Provide again, from the entries below, every line from the one containing "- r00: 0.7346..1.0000" through the one containing "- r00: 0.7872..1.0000", exactly as written, and no other line.

(Excerpts from a dataset)
=====
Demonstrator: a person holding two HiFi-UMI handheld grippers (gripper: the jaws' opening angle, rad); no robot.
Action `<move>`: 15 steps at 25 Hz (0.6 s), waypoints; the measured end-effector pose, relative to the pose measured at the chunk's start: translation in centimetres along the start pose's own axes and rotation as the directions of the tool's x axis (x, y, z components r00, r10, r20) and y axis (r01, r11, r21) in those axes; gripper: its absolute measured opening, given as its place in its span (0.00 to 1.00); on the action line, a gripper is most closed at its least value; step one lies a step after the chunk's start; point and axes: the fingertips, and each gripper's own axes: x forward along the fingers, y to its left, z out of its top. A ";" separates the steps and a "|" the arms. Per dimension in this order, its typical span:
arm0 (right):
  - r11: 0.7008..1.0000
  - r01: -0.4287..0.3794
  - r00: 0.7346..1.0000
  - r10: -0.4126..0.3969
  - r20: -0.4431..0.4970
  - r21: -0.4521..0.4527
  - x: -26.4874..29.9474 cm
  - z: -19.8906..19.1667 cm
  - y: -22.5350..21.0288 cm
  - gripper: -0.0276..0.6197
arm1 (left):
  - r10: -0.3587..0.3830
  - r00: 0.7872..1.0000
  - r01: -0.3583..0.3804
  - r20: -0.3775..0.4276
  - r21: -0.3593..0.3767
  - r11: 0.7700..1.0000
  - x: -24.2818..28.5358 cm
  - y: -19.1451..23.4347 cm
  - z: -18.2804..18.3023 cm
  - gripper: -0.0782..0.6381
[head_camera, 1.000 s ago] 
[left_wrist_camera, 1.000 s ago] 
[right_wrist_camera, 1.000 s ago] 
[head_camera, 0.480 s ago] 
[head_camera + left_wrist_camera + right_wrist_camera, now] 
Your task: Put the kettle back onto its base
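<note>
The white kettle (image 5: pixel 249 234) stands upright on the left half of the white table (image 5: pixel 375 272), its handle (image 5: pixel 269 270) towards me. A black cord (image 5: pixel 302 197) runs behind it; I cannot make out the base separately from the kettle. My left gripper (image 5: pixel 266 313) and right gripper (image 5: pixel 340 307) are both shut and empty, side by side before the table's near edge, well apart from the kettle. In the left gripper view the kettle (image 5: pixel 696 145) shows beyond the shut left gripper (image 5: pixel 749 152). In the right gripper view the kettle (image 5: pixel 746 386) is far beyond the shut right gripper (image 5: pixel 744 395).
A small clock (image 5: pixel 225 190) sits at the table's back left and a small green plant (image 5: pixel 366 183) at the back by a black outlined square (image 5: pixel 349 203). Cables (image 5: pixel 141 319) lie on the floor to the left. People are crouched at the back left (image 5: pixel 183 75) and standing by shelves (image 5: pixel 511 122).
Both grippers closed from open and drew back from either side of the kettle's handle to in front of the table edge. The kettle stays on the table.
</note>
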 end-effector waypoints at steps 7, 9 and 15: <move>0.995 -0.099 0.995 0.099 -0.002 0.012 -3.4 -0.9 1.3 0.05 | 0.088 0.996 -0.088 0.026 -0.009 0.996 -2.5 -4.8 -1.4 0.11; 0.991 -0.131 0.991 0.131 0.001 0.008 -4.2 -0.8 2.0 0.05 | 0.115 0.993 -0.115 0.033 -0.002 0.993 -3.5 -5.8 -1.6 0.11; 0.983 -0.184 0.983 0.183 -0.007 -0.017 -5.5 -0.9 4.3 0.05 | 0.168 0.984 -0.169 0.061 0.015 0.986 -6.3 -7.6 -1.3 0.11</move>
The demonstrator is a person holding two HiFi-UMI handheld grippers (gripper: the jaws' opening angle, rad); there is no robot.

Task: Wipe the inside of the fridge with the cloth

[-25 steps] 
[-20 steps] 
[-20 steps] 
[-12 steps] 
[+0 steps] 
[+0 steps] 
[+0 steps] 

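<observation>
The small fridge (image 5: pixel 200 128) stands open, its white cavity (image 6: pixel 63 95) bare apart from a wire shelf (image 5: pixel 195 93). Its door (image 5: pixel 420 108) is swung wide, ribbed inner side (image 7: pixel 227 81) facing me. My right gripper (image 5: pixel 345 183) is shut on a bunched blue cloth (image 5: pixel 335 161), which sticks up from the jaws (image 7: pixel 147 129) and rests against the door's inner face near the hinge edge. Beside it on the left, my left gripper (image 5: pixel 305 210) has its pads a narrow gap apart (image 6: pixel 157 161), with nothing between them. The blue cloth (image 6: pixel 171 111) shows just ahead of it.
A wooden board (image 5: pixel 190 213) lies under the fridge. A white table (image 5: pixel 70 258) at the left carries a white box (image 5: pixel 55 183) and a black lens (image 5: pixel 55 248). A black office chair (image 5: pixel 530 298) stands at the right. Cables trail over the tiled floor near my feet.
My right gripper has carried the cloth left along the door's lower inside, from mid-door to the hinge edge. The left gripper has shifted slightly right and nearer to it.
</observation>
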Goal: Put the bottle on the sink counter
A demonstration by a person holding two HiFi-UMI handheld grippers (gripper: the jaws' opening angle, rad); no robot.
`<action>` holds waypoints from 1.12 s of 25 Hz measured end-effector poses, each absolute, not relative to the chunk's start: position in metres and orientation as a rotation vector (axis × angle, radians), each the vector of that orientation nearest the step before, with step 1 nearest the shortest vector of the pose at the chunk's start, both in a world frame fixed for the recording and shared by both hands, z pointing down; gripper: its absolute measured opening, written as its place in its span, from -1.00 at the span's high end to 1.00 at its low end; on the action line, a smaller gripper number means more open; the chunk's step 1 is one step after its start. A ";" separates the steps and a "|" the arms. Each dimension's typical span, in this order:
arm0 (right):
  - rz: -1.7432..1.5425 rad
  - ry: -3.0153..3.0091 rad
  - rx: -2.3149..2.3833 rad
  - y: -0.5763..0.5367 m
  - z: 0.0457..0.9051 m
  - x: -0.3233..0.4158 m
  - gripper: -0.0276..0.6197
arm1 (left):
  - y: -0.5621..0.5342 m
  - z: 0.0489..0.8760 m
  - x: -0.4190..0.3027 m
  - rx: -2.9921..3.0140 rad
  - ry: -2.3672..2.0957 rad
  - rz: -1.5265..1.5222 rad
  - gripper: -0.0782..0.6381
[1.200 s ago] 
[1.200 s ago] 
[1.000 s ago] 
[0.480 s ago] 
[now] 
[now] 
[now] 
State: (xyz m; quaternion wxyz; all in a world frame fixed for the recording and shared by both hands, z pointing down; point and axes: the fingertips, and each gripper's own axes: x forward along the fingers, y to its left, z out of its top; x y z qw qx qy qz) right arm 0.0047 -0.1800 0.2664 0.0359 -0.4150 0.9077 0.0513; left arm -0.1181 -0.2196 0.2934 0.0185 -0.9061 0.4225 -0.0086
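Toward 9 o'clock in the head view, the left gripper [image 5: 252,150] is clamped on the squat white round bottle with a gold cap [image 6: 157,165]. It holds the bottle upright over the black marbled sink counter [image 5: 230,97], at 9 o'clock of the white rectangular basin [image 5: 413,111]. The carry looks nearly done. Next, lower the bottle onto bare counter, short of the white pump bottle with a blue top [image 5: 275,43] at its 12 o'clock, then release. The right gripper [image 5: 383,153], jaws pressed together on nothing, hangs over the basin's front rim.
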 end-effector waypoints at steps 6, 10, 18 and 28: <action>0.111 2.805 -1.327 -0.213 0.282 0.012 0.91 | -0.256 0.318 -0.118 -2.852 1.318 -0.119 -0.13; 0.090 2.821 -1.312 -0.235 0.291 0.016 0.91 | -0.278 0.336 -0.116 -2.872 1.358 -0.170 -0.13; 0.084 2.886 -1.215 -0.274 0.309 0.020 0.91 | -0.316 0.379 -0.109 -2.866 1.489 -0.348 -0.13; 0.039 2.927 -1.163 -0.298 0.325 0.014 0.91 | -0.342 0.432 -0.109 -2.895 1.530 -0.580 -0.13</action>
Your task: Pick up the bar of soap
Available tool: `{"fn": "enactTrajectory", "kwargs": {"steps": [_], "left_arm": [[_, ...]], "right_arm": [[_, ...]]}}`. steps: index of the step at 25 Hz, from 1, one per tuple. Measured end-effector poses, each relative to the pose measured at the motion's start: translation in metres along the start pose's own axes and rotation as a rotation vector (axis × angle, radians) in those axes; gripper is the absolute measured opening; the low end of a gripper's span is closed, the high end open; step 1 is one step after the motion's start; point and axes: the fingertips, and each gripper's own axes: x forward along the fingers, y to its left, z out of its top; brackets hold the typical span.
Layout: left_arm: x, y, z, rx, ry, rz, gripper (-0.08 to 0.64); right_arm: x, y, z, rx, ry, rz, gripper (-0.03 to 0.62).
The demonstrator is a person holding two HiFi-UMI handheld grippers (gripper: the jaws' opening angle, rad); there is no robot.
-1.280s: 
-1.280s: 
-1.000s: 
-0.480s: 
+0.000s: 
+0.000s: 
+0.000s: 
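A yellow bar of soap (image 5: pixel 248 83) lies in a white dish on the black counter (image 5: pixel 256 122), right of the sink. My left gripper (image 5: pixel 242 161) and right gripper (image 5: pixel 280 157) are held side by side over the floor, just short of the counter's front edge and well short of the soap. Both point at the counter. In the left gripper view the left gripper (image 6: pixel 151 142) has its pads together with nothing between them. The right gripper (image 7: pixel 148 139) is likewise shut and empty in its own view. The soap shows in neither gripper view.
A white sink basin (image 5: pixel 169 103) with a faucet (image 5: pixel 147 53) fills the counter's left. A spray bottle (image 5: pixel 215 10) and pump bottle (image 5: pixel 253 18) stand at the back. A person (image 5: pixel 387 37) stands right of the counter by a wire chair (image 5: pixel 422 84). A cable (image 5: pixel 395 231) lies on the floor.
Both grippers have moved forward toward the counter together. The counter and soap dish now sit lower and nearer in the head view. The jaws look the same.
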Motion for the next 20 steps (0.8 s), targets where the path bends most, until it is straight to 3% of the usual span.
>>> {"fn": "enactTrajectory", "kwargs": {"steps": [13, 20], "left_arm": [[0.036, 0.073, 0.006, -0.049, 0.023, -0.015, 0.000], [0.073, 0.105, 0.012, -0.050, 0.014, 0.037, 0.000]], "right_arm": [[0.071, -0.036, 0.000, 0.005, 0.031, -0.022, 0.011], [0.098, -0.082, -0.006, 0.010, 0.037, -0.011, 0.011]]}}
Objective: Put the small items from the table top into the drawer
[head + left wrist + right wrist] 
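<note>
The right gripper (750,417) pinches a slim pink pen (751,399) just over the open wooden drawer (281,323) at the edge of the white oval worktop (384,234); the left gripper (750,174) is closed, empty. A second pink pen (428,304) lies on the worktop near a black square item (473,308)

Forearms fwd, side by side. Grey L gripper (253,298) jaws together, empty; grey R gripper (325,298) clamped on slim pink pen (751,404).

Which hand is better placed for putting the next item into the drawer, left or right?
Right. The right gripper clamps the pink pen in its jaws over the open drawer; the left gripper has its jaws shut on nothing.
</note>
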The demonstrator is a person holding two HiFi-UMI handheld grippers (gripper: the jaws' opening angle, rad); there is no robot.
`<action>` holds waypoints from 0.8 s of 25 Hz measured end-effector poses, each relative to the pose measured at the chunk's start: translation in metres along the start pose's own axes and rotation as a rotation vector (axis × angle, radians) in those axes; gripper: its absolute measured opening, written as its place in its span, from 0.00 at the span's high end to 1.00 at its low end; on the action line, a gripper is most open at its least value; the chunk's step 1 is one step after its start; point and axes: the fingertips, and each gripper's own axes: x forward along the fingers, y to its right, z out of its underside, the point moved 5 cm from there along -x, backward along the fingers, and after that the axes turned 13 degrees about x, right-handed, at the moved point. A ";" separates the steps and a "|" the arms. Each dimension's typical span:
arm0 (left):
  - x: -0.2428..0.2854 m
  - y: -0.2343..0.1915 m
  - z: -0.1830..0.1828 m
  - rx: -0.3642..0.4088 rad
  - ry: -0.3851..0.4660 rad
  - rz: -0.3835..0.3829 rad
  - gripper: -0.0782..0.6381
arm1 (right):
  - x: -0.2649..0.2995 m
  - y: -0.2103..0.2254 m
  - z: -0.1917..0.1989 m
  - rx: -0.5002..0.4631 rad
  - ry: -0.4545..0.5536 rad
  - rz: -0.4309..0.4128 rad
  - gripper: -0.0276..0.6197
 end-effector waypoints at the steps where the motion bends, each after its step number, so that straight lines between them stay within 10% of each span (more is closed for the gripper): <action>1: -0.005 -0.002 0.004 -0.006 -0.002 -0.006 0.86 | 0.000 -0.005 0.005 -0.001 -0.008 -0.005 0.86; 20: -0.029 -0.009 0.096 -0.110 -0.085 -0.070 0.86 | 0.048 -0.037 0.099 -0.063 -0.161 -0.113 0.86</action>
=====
• Output for this exercise
  - r00: 0.7346..1.0000
  - r10: -0.4126..0.3969
  - r20: -0.4431..0.4970
  - r21: -0.4521..0.4527
  - x: -26.4874..29.9474 cm
  - z: -19.8906..19.1667 cm
  - y: -22.5350..21.0288 cm
  - gripper: -0.0276..0.6197
arm1 (left):
  - r10: -0.3587..0.3830
  - r00: 0.7872..1.0000

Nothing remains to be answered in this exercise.